The fourth panel is dedicated to the Navy. “If we ever got more advice from anyone, any branch, it was the Navy. The numbers on the submarine represent the gentleman in here who served on that submarine: Ben Paramore,” MacDonald revealed. “Paramore, one of the elders, was also a huge advocate of this project.”
MacDonald shared an anecdote illustrating Ballman’s attention to detail in this panel, “The submarine that Sherri found that carried the name that Paramore served on, somewhere in there had an upgrade and it had hand railing put on the deck. Everything she put up there, she put up to be a representation of that vehicle, whatever it may be.
Ben [Paramore] came out and looked at it; he was all excited and he didn’t say one thing. Yet, in our texting back and forth, he said, ’By the way, I didn’t serve on the one that had handrails. I served on the older one that didn’t. But everything’s great, you don’t have to change anything.’

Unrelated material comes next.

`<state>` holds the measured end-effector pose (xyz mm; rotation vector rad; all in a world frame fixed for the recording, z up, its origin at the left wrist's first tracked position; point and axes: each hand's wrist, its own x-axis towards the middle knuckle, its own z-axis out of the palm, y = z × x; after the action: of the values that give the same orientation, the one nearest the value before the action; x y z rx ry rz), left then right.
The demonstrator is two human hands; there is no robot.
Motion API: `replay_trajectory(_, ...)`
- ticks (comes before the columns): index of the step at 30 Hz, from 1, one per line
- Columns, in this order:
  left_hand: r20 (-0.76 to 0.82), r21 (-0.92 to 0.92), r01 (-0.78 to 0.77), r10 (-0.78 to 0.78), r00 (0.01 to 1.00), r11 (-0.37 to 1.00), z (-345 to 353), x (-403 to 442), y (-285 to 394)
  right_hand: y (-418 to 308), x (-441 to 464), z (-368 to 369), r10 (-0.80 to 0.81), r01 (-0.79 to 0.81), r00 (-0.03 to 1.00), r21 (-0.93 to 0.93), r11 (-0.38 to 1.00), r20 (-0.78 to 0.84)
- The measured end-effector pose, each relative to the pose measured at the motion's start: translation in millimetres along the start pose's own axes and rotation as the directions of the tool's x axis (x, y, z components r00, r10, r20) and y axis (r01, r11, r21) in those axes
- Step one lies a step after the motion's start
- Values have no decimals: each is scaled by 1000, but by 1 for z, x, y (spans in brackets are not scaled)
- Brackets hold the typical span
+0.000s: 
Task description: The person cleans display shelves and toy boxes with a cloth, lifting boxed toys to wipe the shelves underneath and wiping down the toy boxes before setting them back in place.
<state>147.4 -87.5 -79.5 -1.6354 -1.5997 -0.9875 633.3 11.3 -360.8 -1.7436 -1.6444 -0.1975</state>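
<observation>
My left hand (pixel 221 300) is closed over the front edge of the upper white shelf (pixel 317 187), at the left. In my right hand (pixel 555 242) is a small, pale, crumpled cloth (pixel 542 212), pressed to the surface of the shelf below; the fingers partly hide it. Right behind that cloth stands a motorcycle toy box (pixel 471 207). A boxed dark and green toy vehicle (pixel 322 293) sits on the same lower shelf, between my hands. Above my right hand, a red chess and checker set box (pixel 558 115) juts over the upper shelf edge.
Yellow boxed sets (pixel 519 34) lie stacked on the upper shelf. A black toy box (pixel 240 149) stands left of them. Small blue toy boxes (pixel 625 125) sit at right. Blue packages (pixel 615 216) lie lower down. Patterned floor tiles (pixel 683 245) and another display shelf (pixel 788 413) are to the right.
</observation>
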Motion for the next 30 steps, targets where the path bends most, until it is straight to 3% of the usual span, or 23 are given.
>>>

So, I shared that with Sherri and I will be darned if that hand railing didn’t disappear.”
Referring to the fifth panel depicting a code talker from World War II, when the Navajo language was used by the military to communicate in secret, MacDonald said, “[With this mural] we were fortunate to capture things that some people really don’t know anything about. We have a local Native American member [Dan Nez] who is actually Navajo as a part of our organization. He represents the code talkers.”
Consistent with the pattern throughout the mural, Ballman found an anonymous picture of a code talker, and she changed the face to look like Nez’s. MacDonald stated, “This tells a local story, but it tells a worldwide story. It’s very encompassing.”

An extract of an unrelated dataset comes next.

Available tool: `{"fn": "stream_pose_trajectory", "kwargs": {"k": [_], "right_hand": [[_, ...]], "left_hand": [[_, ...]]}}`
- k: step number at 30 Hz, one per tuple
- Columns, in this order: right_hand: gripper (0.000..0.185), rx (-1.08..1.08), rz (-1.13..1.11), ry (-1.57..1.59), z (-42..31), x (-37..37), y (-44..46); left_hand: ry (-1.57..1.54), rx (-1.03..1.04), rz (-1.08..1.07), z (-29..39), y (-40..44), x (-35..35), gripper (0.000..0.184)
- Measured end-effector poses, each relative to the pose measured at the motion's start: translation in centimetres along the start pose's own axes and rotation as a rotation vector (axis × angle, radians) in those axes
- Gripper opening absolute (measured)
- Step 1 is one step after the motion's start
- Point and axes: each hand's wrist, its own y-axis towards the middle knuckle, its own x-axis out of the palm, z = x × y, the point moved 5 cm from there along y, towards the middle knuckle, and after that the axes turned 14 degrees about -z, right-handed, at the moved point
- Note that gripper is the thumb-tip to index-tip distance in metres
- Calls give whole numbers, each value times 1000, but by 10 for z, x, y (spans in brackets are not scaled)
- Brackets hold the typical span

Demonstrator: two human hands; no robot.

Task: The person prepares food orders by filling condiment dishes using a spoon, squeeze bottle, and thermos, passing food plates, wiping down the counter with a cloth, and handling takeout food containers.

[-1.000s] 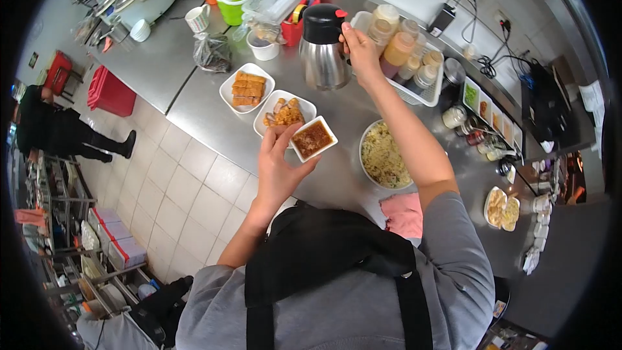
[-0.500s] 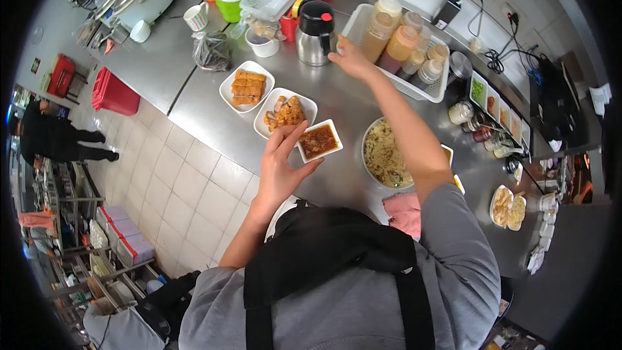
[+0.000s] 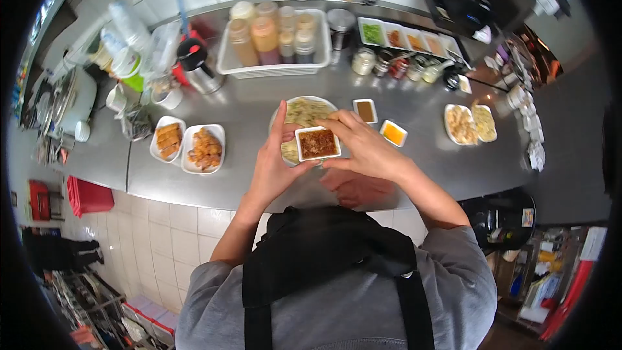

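A small square white dish of reddish-brown chunky sauce [image 3: 318, 144] is held above a round bowl of fried rice [image 3: 304, 109], covering part of the bowl. My right hand [image 3: 370, 149] grips the dish's right side, fingers over the far edge and thumb along the near edge. At the left side, my left hand [image 3: 273, 155] also holds it, thumb by the near edge and a bent finger at the left corner; its index finger points up and away. Whatever lies under the dish is hidden.
Two white dishes of sliced fried food [image 3: 204, 149] stand left. A basket of sauce bottles [image 3: 275, 71] and a steel jug [image 3: 197, 68] are behind. Small sauce dishes [image 3: 393, 133] sit right of the bowl. A pink cloth [image 3: 356, 188] lies at the near edge.
My right hand has come from the steel jug to the sauce dish. The dish is now above the rice bowl, and the left index finger has straightened. The view has turned right.
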Motion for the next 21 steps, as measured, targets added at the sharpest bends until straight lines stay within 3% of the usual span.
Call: {"fn": "stream_pose_trajectory", "kwargs": {"k": [12,14,18,21], "right_hand": [[61,227,274,176,101,-21,-219],[61,301,326,158,119,-23,-248],[61,377,417,163,153,-36,-298],[62,523,513,127,178,-53,-330]], "left_hand": [[-121,115,-307,70,58,212,107],[54,81,-372,74,63,234,106],[79,-85,-364,38,75,262,105],[192,-92,-359,6,79,271,96]]}}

Ballman also emphasized, “A big point we strived for is that we didn’t want any blood and gore and no sadness, kneeling at a cross, anything like that. Just all positive and feel good.”
MacDonald said, “If you take a minute and absorb everything that she put on this building, some facet of a true American’s life, they will feel the same thing they would if there was somebody kneeling at a cross. Just because those people were represented here, it truly doesn’t mean they came home. It’s always the backstory; it doesn’t get told very often, but it’s the backstory that kept everything upfront working. Not many families don’t have a story of someone who served or multiple somebodies who served. Sherri’s family served; her husband and son served in the Marines.”

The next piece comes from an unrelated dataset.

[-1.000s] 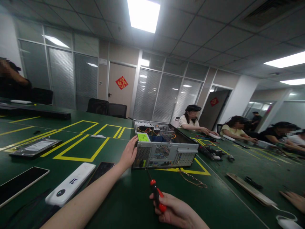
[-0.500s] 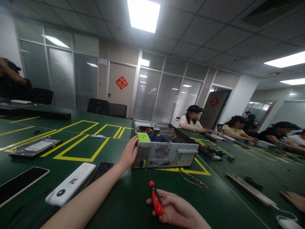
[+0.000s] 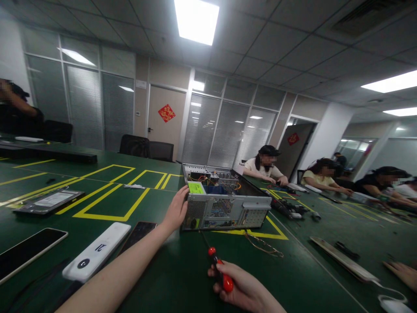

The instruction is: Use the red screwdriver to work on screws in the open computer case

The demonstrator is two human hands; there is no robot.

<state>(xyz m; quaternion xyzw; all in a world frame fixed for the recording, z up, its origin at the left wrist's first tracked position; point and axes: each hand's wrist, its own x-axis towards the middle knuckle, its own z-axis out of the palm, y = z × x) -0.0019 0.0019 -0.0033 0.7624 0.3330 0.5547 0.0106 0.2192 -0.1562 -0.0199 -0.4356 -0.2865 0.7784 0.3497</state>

The final panel is the corner piece; Ballman announced, “What I am painting today is a picture of Dennis’ grandson, Colton McCroskey, and he is going to be at the bottom of this, saluting all the above. [McCroskey] will be in color, while all the rest is black.”
“All the rest” refers to a symbolic representation of all the wars post World War I that the United States participated in, starting with a motorcycle from World War II, a tank from Korea, helicopters from Vietnam, jets from Desert Storm, a black stealth bomber for anything modern, which MacDonald suggested, "looks like a bat” and “a rocket at the top for the Space Force,” Ballman finished. MacDonald explained that they added that “because NASA has become part of the Armed Forces.”
“In the beginning, I thought this would just take a couple of weeks, but it’s been a couple years more like.” Ballman said.
“This summer in July, my husband, who had Alzheimer’s, came up missing and he still hasn’t been found in four months, so that slowed down things. Staying busy helps,” She confessed.
Overall, she said, she is “so excited to be done. I loved doing it, but it’s taken up a lot of time.”